Ao Nori
En Bretagne, plusieurs espèces du genre Enteromorpha Spp., appelées communément laitues de mer, coexistent sur le littoral, reconnaissable à ses longs tubes creux, comme de fins boudins verts. Toutes poussent sur l’estran, souvent sur les rochers ou dans les bassins calmes.
Séchées puis finement broyées, elles deviennent une épice marine douce, au parfum végétal iodé, très utilisée dans la cuisine japonaise — notamment sur les okonomiyaki, takoyaki ou nouilles soba — et aujourd’hui adoptée par les cuisiniers bretons.
Elle est présente sur les côtes bretonnes toute l’année, notamment en Finistère, et se récolte à la main, à marée basse sur l’estran, dans le respect de la ressource naturelle.
Composition
| Ao Nori sauvage (Ulva Spp. – Enteromorpha Spp.) |
100% |
Prix unitaire 12,00€ pour 100g / soit 120,00€ au kg
DDM: conservation longue durée dans son emballage d’origine – 24 mois
Traces possibles de : crustacé, poisson, mollusque.
Conserver au sec dans son emballage après ouverture.
Ao Nori breton : l’épice verte de l’océan
Un concentré végétal aux grandes qualités nutritionnelles
L’Ao Nori est une algue très riche en micronutriments malgré sa légèreté apparente. Comme la laitue de mer, dont elle est issue, elle présente une teneur exceptionnelle en fer et en protéines végétales.
Valeurs nutritionnelles moyennes 100g (séchée)
Énergie 180–200kcal, Protéines 25 à 30g, Fibres 35 à 40g, Glucides 25 à 35g, Lipides < 1g, Fer 80 à 100 mg (!), Calcium500 à 700mg, Potassium ~2000mg, Magnésium 150 à 250mg, Iode 50 à 300µg (faible), Vitamines B12, A, C, E, chlorophylle
les super aliments!
Conseils d'utilisation
En cuisine : une algue à usage varié
L’Ao Nori séduit par sa couleur verte éclatante, elle est très facile à intégrer en cuisine, crue, cuite ou séchée.

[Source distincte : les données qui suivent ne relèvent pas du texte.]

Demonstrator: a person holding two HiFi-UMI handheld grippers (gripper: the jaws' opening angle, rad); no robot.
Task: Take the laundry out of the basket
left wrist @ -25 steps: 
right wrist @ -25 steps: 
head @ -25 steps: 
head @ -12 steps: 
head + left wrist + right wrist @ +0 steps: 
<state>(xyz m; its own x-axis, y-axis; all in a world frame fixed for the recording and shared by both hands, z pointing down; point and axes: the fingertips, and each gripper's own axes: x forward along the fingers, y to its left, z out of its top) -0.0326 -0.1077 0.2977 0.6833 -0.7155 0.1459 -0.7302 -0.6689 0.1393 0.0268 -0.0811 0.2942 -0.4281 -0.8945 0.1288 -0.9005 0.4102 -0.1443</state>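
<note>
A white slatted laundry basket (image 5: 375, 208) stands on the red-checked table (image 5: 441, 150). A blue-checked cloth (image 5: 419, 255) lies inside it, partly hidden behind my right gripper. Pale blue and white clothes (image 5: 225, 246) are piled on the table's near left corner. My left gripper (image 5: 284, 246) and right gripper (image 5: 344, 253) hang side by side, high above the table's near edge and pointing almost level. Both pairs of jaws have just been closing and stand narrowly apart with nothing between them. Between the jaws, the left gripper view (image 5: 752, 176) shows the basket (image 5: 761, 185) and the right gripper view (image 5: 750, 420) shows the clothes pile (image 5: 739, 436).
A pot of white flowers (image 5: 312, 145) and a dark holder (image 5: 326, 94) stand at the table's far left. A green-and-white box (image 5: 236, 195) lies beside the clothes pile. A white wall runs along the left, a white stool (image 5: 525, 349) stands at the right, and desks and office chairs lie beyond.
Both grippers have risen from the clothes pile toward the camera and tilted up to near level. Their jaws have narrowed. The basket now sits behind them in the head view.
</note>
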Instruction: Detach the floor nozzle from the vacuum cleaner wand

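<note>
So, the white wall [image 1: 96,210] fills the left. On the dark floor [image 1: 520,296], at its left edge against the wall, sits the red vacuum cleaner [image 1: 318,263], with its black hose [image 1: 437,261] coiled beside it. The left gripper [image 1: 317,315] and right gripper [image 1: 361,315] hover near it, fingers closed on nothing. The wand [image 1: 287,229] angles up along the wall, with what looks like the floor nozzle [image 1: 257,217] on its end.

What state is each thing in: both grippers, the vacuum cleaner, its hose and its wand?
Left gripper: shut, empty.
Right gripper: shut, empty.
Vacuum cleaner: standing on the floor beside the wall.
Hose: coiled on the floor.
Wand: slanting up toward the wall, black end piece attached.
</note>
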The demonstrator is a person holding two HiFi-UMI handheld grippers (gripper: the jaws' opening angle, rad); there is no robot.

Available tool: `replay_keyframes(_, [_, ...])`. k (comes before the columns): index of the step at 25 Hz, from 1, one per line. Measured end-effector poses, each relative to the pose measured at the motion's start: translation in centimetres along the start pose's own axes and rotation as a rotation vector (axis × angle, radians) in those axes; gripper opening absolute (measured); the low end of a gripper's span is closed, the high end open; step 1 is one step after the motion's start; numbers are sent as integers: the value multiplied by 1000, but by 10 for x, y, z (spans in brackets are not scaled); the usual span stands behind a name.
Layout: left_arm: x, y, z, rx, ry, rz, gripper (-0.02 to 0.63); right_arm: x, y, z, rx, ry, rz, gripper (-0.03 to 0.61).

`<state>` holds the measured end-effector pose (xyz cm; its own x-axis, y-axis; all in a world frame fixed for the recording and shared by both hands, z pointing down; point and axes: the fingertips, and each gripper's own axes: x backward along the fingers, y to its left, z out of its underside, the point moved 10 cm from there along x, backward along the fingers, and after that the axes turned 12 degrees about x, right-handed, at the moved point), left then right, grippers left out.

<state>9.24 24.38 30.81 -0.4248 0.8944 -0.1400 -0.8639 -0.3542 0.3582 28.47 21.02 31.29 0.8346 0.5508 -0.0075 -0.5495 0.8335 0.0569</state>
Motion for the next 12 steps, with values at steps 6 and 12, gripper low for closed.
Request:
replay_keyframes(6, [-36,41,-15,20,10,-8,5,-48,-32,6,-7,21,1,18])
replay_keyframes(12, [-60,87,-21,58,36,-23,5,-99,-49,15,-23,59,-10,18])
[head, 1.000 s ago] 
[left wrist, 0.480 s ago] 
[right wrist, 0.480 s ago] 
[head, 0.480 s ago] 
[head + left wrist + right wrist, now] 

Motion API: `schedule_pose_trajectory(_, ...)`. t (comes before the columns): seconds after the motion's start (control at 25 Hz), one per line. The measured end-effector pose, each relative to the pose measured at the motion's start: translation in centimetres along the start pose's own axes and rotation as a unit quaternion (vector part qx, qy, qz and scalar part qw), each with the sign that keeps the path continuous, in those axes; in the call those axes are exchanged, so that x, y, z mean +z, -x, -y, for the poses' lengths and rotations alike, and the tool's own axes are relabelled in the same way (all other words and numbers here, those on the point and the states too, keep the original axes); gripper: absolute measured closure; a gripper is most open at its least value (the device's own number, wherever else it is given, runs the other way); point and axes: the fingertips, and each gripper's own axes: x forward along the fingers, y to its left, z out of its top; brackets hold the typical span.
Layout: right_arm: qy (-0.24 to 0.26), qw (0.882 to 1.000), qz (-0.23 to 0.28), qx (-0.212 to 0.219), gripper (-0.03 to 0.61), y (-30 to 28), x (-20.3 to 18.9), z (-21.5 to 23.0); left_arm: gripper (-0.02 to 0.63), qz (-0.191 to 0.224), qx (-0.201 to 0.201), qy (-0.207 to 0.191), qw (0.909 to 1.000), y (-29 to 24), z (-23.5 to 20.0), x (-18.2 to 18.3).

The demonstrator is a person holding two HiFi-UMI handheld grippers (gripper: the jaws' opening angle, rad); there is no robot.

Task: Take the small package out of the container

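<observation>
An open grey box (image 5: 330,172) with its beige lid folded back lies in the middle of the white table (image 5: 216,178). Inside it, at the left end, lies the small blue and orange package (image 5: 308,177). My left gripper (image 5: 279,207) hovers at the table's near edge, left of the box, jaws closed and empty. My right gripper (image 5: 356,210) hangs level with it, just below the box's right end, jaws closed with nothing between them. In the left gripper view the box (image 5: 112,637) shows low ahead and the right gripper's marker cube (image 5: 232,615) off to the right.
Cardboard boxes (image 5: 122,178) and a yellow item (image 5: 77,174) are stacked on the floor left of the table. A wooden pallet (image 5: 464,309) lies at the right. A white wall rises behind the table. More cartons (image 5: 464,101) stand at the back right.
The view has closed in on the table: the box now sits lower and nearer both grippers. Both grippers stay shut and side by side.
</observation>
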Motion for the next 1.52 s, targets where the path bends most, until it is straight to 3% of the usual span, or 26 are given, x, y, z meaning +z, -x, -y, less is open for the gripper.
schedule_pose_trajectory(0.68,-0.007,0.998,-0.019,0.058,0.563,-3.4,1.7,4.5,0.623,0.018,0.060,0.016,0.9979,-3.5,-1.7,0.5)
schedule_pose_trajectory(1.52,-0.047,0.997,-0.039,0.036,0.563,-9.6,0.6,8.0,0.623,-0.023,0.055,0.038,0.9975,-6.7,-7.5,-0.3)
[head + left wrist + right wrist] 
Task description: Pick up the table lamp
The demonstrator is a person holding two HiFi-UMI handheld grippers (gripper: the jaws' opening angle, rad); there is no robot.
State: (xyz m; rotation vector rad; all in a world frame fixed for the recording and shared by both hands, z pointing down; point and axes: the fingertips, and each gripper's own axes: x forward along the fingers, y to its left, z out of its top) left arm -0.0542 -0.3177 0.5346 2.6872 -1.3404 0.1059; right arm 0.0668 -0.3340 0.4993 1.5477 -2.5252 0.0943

Saupoudrée sur des œufs, pommes de terre, pâtes, poissons ou crustacés ou du fromage frais
Ajoutée aux sauces, beurres, mayonnaises, vinaigrettes
Mélangée à des tartinades, houmous, tapenades, rillettes de la mer
Incorporée dans des pains, crackers, sablés salés ou gressins
Parfait dans des tartares d’algues, poêlées de légumes ou bouillons
Elle résiste bien à la chaleur douce : on peut donc le mélanger en fin de cuisson ou le cuire au four dans des pains ou pâtes salées.
Infusion reminéralisante douce
1 c. à café rase d’Ao Nori
1 rondelle de citron ou de gingembre
1 pincée de feuilles d’ortie ou de menthe
Préparation : infusion 10 min à 75 °C – se boit chaud ou frais.
On peut aussi saupoudrer de l’Ao Nori dans une soupe chaude juste avant de servir, pour profiter des minéraux sans le cuire.

Pourquoi adopter l’Ao Nori ?
Goût umami doux mais prononcé, compatible avec toutes les cuisines
Très riche en fer, protéines végétales, antioxydants
Faible en iode : consommation quotidienne possible
Format pratique en flocons à emiétter et soupoudrer
Alternative locale et artisanale à la nori japonaise
Conservation
Au sec dans votre placard à épices dans son emballage d’origine ou dans un pot hermétique. Le mieux est de le maintenir à une température ambiante également à l’abri du soleil.
Une algue d'histoire et de tradition
Historiquement, l’Ao Nori est un ingrédient majeur de la cuisine japonaise. Les Japonais utilisent des espèces locales (Enteromorpha, Monostroma) récoltées en mer intérieure, mais en Bretagne, différentes algues vertes comme Ulva intestinalis sont transformées artisanalement pour obtenir une version bretonne d’Ao Nori, très aromatique, issue de la cueillette.
Cette adaptation valorise une ressource locale, tout en s’inspirant d’un usage culinaire ancestral venu du Japon. Elle permet aux artisans bretons de proposer une épice marine 100 % locale, naturelle et durable.